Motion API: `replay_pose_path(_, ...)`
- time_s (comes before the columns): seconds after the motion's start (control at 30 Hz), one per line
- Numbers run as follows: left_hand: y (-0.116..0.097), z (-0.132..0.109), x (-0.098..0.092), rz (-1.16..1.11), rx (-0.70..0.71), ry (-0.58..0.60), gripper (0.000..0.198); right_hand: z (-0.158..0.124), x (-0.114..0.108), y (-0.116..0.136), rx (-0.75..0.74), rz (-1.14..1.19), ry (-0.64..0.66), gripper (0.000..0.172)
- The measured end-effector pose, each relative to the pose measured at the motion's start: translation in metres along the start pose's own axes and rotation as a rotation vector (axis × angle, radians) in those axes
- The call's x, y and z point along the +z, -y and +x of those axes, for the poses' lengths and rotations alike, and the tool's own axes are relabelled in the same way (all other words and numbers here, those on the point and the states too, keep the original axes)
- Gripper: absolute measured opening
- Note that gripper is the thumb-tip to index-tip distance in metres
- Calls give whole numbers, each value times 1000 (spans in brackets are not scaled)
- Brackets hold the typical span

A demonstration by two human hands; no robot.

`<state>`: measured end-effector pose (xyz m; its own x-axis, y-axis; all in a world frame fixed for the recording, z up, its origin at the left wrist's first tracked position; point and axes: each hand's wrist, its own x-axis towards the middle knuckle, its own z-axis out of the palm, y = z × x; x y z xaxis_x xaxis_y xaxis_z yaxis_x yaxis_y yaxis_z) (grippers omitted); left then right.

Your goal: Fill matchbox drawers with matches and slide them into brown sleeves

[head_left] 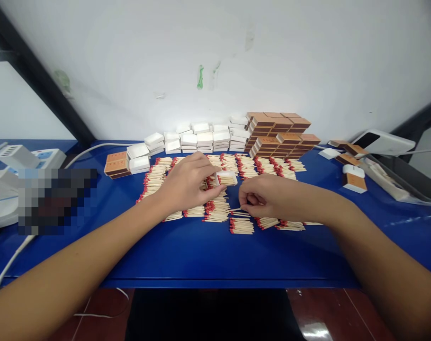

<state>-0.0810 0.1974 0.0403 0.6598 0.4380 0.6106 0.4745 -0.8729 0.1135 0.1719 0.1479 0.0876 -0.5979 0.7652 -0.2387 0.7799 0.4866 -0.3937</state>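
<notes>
My left hand [190, 182] is closed round a small white matchbox tray [235, 177], gripped between thumb and fingers over the rows of matches. Red-headed matches [227, 180] lie side by side inside that tray. Just to its right and nearer me, my right hand [261, 196] is pinched low over the table, its fingertips at the end of a loose match [235, 210]. Bundles of red-tipped matches [241, 226] spread in rows beneath and around both hands. My left palm and fingers hide part of the rows.
White trays [204, 137] are piled along the wall, with brown matchboxes [279, 125] stacked to their right. More matchboxes [116, 164] sit at the left, and a few [354, 182] at the right beside a white device [384, 142]. Power strips [48, 158] and cables occupy the blue table's [215, 260] left side.
</notes>
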Motion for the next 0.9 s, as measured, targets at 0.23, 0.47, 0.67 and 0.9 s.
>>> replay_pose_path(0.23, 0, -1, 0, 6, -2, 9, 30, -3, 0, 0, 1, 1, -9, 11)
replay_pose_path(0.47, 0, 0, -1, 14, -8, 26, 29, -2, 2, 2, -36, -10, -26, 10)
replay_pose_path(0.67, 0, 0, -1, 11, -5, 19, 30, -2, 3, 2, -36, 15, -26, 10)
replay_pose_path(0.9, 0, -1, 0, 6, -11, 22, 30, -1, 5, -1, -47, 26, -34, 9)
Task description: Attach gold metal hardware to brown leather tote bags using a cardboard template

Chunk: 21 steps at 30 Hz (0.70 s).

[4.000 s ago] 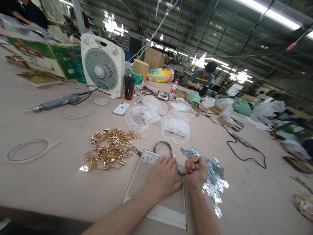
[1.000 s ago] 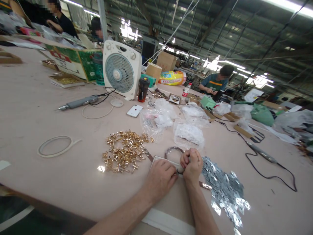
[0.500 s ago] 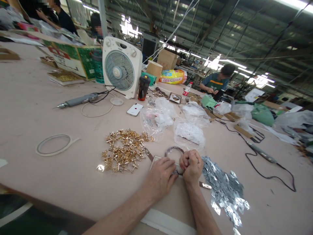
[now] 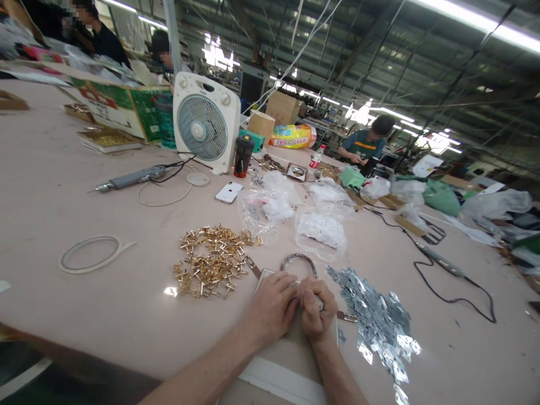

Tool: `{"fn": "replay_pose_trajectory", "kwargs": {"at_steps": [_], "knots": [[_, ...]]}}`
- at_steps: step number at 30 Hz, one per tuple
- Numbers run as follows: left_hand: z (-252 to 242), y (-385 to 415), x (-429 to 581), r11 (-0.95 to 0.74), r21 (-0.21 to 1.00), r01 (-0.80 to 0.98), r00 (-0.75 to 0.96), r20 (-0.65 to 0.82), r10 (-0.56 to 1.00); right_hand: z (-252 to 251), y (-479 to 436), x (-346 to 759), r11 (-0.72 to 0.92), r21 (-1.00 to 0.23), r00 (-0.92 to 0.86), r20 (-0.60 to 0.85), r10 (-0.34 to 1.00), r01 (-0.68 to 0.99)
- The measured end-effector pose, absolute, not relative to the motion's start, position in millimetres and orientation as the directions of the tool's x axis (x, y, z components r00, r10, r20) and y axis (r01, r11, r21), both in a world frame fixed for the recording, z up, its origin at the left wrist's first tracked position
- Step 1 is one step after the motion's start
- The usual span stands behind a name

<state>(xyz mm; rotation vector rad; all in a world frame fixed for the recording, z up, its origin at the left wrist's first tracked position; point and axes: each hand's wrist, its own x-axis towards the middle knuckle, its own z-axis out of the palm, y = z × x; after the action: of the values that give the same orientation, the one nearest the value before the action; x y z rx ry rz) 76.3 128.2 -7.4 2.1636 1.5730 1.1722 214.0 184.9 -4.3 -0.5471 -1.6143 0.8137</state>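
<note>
My left hand point(image 4: 272, 304) lies over a flat beige panel point(image 4: 274, 351), its fingers stretched across the upper part beside my right hand. Closed in a fist, my right hand point(image 4: 317, 312) presses against the left fingertips; a pale rounded end shows in it, but what it holds is mostly hidden. Beyond the hands, a dark curved handle point(image 4: 298, 259) arches from the panel's top edge. Brown straps with metal ends stick out at the left point(image 4: 253, 265) and right point(image 4: 347, 316). Gold-coloured metal fittings point(image 4: 215, 261) lie left of the panel, thin silver plates point(image 4: 379, 315) right of it.
Clear plastic bags point(image 4: 320, 233) lie beyond the handle, with a phone point(image 4: 229, 192), a dark tumbler point(image 4: 243, 156) and a box fan point(image 4: 206, 124) farther back. A corded grey tool point(image 4: 130, 179) and a tape roll point(image 4: 90, 254) lie left, another corded tool point(image 4: 441, 260) right. A co-worker point(image 4: 367, 143) sits across.
My right fist has come left and down against my left hand, and it has turned. The left hand stays on the panel. The whole view has shifted slightly.
</note>
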Motion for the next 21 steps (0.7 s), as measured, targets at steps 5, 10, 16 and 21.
{"fn": "replay_pose_trajectory", "kwargs": {"at_steps": [5, 10, 16, 21], "knots": [[-4.5, 123.4, 78.6, -0.352, 0.520, 0.778, 0.107, 0.444, 0.890, 16.8, 192.2, 224.7, 0.479, -0.791, -0.013, 0.523, 0.852, -0.381], [-6.2, 124.8, 79.1, -0.319, 0.530, 0.786, 0.094, 0.408, 0.908, 24.0, 192.3, 230.3, 0.543, -0.710, 0.083, 0.572, 0.816, -0.450], [-2.8, 126.3, 78.8, -0.313, 0.562, 0.766, 0.089, 0.390, 0.917, 18.1, 172.7, 216.7, 0.619, -0.668, 0.007, 0.678, 0.735, -0.412], [-0.7, 128.5, 78.6, -0.309, 0.597, 0.740, 0.073, 0.386, 0.920, 6.7, 168.7, 215.8, 0.671, -0.676, -0.077, 0.720, 0.690, -0.304]]}}
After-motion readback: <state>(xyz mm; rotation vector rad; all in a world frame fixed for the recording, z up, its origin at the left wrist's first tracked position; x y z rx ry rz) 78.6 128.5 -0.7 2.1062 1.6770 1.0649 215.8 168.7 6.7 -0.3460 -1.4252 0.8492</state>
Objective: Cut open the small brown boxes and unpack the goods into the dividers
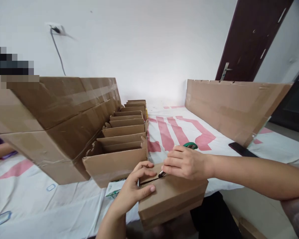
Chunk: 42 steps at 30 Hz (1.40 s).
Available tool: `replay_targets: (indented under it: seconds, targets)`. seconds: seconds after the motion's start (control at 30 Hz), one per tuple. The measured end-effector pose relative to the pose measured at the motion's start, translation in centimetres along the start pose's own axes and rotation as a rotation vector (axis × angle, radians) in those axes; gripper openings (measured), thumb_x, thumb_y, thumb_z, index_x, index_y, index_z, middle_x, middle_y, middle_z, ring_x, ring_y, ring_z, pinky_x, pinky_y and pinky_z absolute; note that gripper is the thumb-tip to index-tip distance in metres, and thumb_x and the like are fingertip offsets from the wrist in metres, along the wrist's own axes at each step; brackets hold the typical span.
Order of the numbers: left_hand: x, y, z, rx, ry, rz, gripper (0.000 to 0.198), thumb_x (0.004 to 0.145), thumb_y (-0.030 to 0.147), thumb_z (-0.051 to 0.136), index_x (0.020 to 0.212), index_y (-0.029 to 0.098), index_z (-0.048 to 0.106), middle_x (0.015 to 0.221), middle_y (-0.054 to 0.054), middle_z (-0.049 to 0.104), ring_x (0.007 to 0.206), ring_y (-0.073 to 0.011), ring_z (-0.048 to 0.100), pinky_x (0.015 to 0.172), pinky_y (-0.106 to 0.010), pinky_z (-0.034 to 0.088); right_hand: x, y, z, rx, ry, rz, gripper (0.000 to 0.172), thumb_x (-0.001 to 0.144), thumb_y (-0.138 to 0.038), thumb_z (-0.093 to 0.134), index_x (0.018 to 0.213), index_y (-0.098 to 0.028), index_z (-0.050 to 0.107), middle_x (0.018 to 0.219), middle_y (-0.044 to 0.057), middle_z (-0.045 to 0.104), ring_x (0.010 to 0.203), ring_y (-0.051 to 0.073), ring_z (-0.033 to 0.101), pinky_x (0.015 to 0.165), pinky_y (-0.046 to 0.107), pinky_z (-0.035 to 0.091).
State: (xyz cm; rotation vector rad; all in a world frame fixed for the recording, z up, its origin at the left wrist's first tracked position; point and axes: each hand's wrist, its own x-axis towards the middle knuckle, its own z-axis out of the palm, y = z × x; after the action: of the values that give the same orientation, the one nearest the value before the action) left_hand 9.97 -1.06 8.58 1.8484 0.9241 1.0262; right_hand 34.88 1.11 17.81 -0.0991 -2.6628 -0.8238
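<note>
A white wall (151,43) stands behind. The right hand (185,163) grips green-handled scissors (194,145); the left hand (132,188) lies splayed on a cardboard box (175,196).

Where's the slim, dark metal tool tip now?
Head view, lower centre: the tip protrudes from the right hand, at the dark slit atop the brown cardboard box.

My box (173,196) was smooth, matt cardboard, my tool (194,145) showed a shiny metal tip (161,174) and plastic-looking grip, and I saw creased, matt cloth (64,212) and a shiny metal door handle (224,71).
</note>
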Motion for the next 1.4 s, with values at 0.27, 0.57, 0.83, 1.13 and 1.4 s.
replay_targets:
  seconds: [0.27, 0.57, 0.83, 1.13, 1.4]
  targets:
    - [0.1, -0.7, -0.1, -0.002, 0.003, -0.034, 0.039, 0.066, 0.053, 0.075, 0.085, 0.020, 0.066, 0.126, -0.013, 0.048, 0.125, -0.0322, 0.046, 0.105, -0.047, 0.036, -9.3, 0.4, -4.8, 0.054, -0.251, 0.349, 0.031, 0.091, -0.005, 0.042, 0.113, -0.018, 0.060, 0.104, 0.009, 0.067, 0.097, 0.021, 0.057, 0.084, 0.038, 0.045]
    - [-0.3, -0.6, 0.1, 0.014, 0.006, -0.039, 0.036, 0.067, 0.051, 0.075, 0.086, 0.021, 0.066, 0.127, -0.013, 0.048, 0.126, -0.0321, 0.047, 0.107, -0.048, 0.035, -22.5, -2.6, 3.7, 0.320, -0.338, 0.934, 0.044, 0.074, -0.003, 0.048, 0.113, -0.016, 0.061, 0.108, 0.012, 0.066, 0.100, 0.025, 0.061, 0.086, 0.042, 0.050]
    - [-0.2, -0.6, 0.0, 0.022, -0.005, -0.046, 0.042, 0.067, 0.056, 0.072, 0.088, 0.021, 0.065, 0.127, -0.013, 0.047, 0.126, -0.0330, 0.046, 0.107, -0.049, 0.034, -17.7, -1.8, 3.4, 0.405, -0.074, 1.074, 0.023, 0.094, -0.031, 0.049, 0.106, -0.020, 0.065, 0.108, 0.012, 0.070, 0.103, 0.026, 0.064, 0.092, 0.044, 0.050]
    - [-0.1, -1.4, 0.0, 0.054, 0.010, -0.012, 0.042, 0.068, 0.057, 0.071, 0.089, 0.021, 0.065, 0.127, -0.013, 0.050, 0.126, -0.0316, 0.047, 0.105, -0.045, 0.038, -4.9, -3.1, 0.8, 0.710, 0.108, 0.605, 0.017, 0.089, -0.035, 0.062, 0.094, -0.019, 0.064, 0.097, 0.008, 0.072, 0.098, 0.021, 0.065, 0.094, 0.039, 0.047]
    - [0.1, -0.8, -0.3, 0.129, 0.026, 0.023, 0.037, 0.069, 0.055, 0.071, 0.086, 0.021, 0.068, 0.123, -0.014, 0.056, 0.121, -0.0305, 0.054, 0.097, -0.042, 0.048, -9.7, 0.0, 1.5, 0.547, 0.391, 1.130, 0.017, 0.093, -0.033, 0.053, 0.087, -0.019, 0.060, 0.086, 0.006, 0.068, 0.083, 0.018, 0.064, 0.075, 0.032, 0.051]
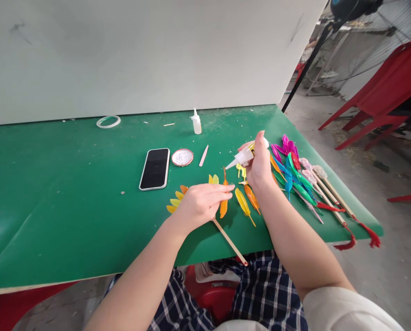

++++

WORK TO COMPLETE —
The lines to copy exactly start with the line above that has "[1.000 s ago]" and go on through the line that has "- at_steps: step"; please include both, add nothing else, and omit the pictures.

WRITTEN SOLUTION —
[1.000 s ago] 
[0.500 s ago] 
[now] 

Tool: `{"fn": "replay_pose_trajectory", "kwargs": {"at_steps": [_], "knots": [[_, ...]]}}`
- at_steps: step number at 30 Hz, one per tuple

Nothing else belongs in the answer.